Unions have been hammering away at the nonunion discount mega-chain over worker compensation, hours, its stance on minimum wage increases and hiring practices for much of the past year. Yet it's Wal-Mart's "backdoor" foray into the banking industry and its sales of prepaid cards that brought banks into the battle against the retailer.

The Federal Advisory Council, a group of banks including PNC Financial Services Group (PNC) and BB&T (BBT), told the Federal Reserve at a meeting in December that Wal-Mart's sales of prepaid cards warranted greater federal oversight, according to meeting minutes obtained by Bloomberg and cited in a story published Wednesday.

The council urged the Fed to consider limiting payment-related services like prepaid cards to "regulated banking institutions" or to step up regulation of that business. It also suggested the government unleash the Consumer Financial Protection Bureau, created by the 2010 Dodd-Frank law, on nonbank companies like Wal-Mart that provide financial services.

Banks are becoming a fairly regular opponent of Wal-Mart and haven't been shy about teaming up with some of the chain's other enemies to block expansion onto their turf. In 2005, banks joined labor unions and community groups to oppose Wal-Mart's application to open a limited-service bank based in Utah. The retailer eventually abandoned that plan.

In 2011, banks asked the consumer bureau to consider Wal-Mart as a "larger participant" in financial services, which would lead to direct oversight.

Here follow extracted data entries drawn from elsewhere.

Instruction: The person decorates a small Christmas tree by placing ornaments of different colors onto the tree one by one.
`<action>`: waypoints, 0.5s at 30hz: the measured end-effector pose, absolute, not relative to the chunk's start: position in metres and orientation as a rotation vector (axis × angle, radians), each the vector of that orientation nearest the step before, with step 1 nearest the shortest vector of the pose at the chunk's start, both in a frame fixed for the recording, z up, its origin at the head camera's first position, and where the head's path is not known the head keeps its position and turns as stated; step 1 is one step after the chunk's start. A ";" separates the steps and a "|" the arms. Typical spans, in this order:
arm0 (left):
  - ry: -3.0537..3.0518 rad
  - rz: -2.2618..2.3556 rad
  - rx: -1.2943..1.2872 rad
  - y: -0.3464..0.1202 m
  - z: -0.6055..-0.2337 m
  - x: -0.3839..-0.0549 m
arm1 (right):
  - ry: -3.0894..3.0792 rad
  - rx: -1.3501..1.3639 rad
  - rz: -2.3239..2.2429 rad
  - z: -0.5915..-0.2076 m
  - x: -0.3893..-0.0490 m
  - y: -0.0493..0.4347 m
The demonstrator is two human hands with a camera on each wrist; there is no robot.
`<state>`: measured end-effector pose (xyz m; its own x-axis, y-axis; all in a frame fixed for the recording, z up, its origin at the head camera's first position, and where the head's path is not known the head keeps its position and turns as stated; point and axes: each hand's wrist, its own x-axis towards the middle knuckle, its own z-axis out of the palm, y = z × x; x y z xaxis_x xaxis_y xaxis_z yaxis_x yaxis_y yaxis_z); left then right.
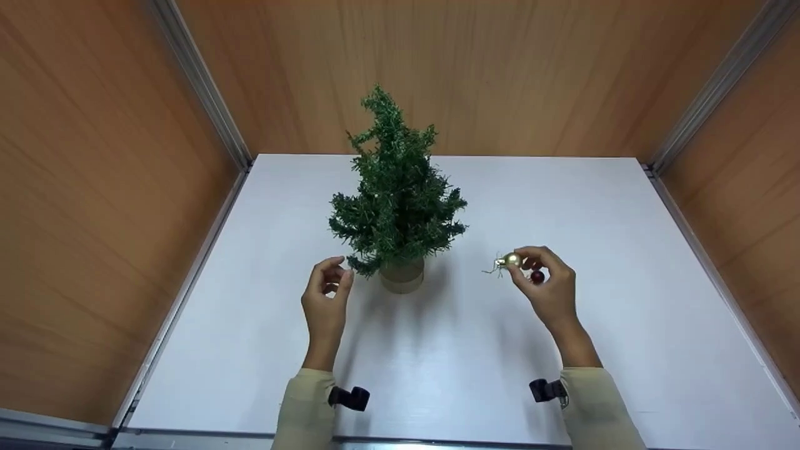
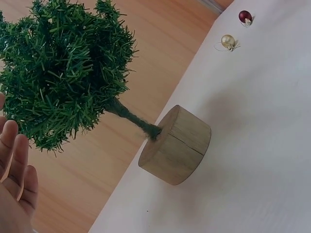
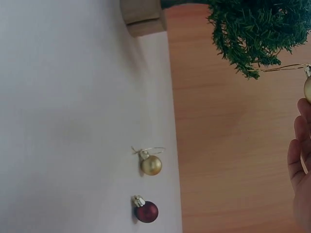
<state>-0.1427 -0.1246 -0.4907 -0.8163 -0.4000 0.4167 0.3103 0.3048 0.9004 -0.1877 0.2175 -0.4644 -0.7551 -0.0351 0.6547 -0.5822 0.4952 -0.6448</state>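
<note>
Beside the tree (image 1: 400, 194), right hand (image 1: 554, 289) pinches gold ball (image 3: 308, 90); left hand (image 1: 326, 301) empty, fingers (image 2: 19, 158) loosely curled. Smooth ball could slip; loose thread (image 3: 277, 69) might snag needles.

In the head view, lower branches hide the trunk of the tree (image 1: 397, 194) and most of the top of its base (image 1: 402, 282); the fingers of the right hand (image 1: 551, 289) partly cover the red bauble (image 1: 537, 277). Both sleeves (image 1: 306, 406) run off the bottom edge. The left wrist view crops the treetop and, at lower left, the left hand (image 2: 14, 189); one dark speck (image 2: 147, 211) is too small to identify. The right wrist view's right edge cuts the held gold bauble (image 3: 308, 91).
</note>
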 end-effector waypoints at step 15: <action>-1.996 -1.568 0.078 -0.119 -0.494 -0.143 | -2.174 0.479 1.285 -0.437 -0.170 0.198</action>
<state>-0.1433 -0.1188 -0.4939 -0.8226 -0.3936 0.4104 0.3054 0.3029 0.9028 -0.1702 0.1983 -0.4371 -0.7772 -0.0200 0.6290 -0.5606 0.4761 -0.6775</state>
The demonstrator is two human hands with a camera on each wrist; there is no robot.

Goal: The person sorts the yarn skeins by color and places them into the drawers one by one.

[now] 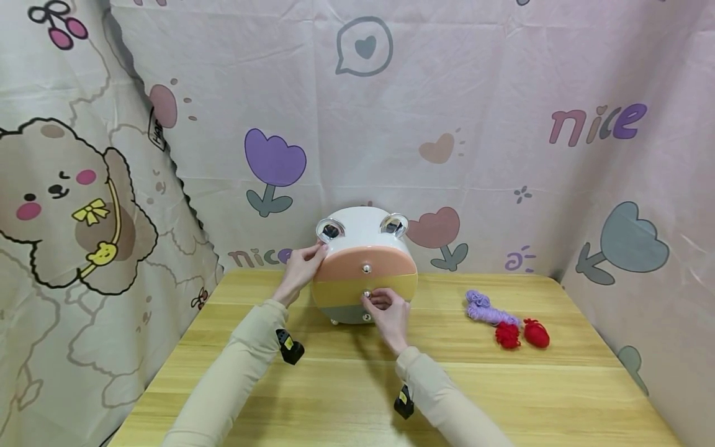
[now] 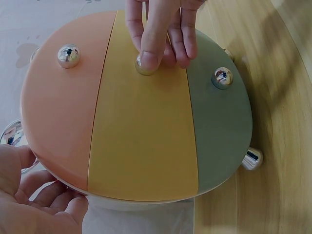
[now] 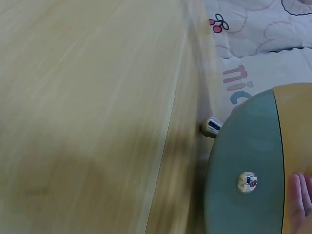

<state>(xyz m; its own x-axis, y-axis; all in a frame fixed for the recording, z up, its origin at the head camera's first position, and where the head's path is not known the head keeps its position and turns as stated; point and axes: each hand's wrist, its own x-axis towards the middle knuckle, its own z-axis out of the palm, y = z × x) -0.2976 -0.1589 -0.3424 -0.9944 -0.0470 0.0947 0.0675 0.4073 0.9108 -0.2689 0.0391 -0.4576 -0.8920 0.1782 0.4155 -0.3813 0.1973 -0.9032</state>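
"Where's the cabinet [image 1: 357, 280]?"
"At the far middle of the table [image 1: 335, 397]: one, with three coloured bands [image 2: 141, 136] and three knobs [image 1: 367, 268]."
"What's touching it?"
"The left hand [image 1: 301, 271] grips its left side; the right hand [image 1: 390, 314] pinches the middle knob [image 1: 367, 293]."
"And to the right?"
"Three yarn bundles: one lilac bundle [image 1: 485, 310], two red ones [image 1: 536, 334]."

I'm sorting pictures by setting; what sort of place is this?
Probably a curtained-off indoor recording corner: a wooden table stands before cartoon-printed fabric that hangs at the back and both sides, and a black device sits at each wrist.
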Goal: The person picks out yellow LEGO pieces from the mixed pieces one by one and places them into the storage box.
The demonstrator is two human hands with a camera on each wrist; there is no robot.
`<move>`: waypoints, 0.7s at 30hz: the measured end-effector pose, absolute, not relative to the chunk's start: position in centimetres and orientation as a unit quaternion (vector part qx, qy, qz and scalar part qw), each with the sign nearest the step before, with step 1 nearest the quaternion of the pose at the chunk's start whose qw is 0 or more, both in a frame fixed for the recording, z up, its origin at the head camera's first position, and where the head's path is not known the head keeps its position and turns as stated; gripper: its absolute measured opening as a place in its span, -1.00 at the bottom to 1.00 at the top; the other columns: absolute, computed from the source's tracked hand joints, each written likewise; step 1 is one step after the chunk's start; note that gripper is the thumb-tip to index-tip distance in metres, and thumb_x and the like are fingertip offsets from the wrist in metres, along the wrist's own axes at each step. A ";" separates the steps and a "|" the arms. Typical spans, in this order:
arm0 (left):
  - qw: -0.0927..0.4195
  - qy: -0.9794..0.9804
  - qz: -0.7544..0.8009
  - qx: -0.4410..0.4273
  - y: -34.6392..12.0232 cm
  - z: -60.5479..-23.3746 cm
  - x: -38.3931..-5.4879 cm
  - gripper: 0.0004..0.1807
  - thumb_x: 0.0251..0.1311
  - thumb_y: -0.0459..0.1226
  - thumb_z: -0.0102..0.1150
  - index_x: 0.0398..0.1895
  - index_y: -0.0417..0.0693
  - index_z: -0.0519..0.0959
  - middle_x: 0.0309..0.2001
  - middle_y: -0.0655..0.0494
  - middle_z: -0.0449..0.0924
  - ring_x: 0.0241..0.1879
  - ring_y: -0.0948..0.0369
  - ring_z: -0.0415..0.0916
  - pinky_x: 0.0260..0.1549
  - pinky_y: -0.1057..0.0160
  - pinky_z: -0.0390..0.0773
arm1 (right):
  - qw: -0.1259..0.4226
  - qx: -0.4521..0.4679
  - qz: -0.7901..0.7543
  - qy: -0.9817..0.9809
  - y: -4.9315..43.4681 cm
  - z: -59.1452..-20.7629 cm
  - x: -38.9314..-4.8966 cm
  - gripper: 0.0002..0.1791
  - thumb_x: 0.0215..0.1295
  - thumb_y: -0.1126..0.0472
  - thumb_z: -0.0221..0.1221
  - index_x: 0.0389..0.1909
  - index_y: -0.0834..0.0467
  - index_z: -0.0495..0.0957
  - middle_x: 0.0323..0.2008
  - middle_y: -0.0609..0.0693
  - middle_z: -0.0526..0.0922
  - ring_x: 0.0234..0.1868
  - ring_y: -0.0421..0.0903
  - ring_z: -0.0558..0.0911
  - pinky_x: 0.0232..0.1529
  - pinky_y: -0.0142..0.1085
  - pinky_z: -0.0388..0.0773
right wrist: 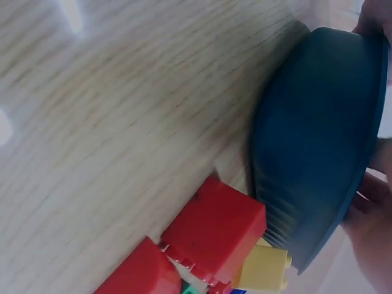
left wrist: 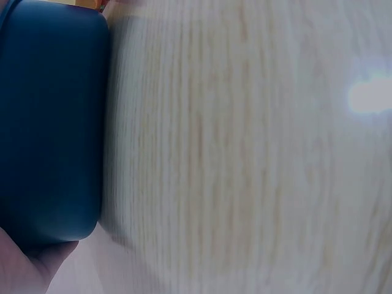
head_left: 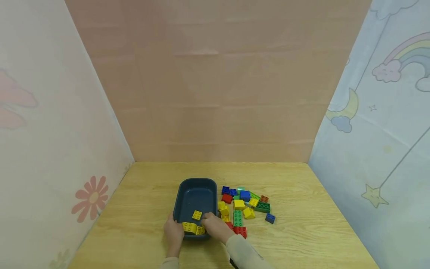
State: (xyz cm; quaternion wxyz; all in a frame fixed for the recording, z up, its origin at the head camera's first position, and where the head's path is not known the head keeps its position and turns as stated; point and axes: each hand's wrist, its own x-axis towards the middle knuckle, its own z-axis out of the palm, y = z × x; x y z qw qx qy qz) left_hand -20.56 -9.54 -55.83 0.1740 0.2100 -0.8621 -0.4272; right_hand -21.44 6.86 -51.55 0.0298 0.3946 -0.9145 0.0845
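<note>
Left hand (head_left: 173, 231) forward, right hand (head_left: 216, 226) angled left.

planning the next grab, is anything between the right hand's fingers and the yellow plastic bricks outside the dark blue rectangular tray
Yes: the tray's right wall stands between; the right hand reaches inside, the yellow bricks lie outside.

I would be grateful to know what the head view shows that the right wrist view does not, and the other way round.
Only the head view: the inside of the blue tray, the yellow bricks lying in it, and a printed rainbow.
Only the right wrist view: bright glare spots on the table, and a close look at the tray's outer wall.
Both: the tray, the table, red bricks beside the tray, and parts of the left hand and right hand.
</note>
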 end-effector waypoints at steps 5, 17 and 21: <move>0.175 -0.863 -0.424 0.211 -9.6 -55.9 -20.3 -0.57 -0.01 -0.64 -0.11 0.03 -0.54 0.33 -0.05 -0.45 0.40 -0.06 -0.23 0.39 -0.19 -0.10 0.44 | 0.105 0.376 0.159 -0.907 7.9 -51.8 -21.5 -0.77 0.10 0.40 0.16 -0.19 0.20 0.58 -0.18 0.02 0.49 -0.14 -0.13 0.47 -0.17 -0.50 0.46; 0.188 -0.859 -0.428 0.211 -9.4 -56.0 -20.3 -0.59 -0.01 -0.65 -0.12 0.01 -0.53 0.35 -0.05 -0.43 0.41 -0.07 -0.22 0.40 -0.20 -0.09 0.45 | 0.291 0.236 0.232 -0.898 11.3 -53.4 -22.8 -0.94 -0.03 0.40 0.22 -0.47 0.27 0.59 -0.34 0.08 0.49 -0.28 -0.04 0.49 -0.29 -0.29 0.54; 0.188 -0.859 -0.427 0.211 -9.4 -56.0 -20.4 -0.59 0.00 -0.65 -0.12 0.01 -0.55 0.34 -0.04 -0.44 0.40 -0.06 -0.23 0.39 -0.20 -0.09 0.45 | 0.293 0.194 0.220 -0.910 12.6 -54.2 -23.3 -0.95 -0.04 0.39 0.22 -0.48 0.28 0.59 -0.38 0.07 0.50 -0.29 -0.02 0.48 -0.29 -0.24 0.53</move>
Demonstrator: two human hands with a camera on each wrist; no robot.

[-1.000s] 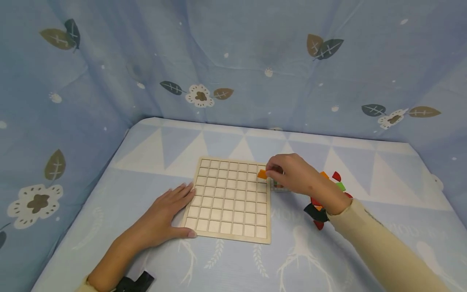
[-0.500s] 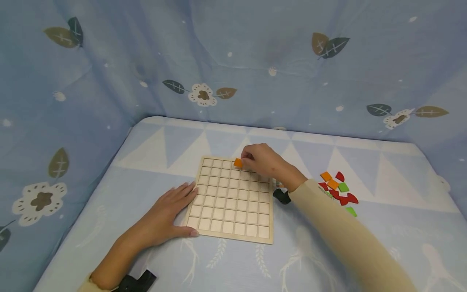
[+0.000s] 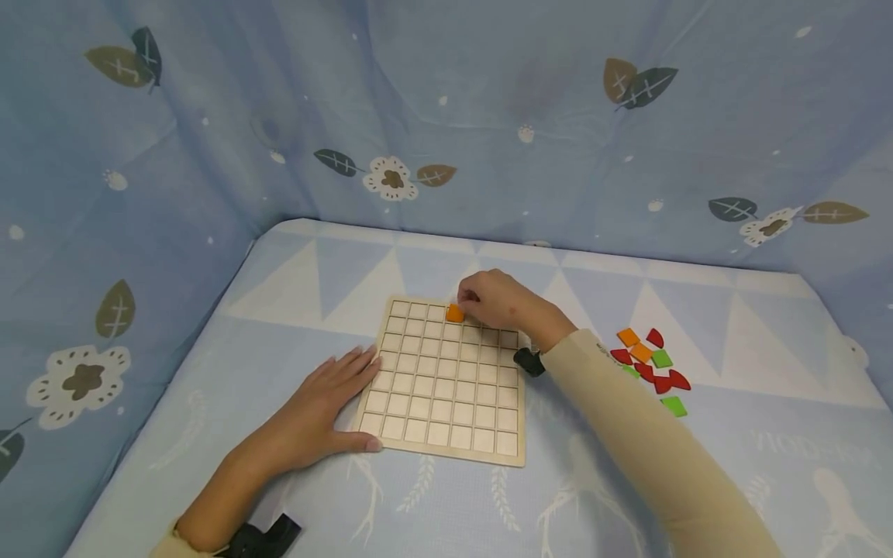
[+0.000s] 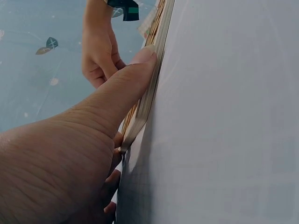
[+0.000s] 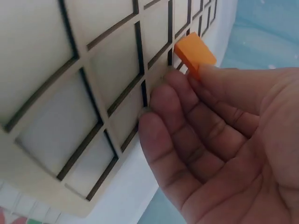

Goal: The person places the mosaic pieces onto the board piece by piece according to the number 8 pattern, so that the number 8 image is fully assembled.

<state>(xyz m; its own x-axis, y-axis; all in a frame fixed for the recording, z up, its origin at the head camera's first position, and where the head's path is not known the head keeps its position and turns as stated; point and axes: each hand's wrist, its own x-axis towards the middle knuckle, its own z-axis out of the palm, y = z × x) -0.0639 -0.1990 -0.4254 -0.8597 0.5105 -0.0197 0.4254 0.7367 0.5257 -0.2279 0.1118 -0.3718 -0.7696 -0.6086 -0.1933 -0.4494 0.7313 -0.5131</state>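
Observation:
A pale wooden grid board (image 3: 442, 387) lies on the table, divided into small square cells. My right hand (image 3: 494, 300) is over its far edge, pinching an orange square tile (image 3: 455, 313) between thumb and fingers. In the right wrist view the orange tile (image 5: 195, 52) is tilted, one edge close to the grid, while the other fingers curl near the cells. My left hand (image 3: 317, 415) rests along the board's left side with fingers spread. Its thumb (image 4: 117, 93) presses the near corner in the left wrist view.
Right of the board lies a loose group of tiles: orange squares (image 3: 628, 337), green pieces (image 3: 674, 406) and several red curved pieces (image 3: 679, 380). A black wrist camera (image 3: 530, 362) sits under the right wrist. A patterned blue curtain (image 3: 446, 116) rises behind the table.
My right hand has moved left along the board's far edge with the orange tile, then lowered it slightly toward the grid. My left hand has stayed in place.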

As if to taunt the banks, Wal-Mart immediately followed up the council's request by partnering with American Express (AXP) and offering a prepaid card called Bluebird. While similar to a card offered by JPMorgan Chase (JPM), Bluebird raised eyebrows among banks by detaching itself from banks entirely. Wal-Mart says its partners like American Express are already regulated, but the banks aren't having any of it.

The strongest argument the banks make is that Wal-Mart's plan is just a big ploy to get around interchange, or card swipe, fees by hoarding all the fee money for itself. In 2010 and 2011, retailers including Wal-Mart, Target (TGT) and Home Depot (HD) successfully fought the banks to get the Fed to mandate limits on swipe fees.

Prepaid cards, however, are exempt from those limits. The banks argue that the exemption "appears to permit Wal-Mart, a strong proponent of lower debit interchange rates, to benefit indirectly from the very thing it opposed: unregulated interchange."

With customers knocking Wal-Mart in increasing numbers for its empty shelves and long checkout lines, the retailer's banking strategy is attracting more enemies than business.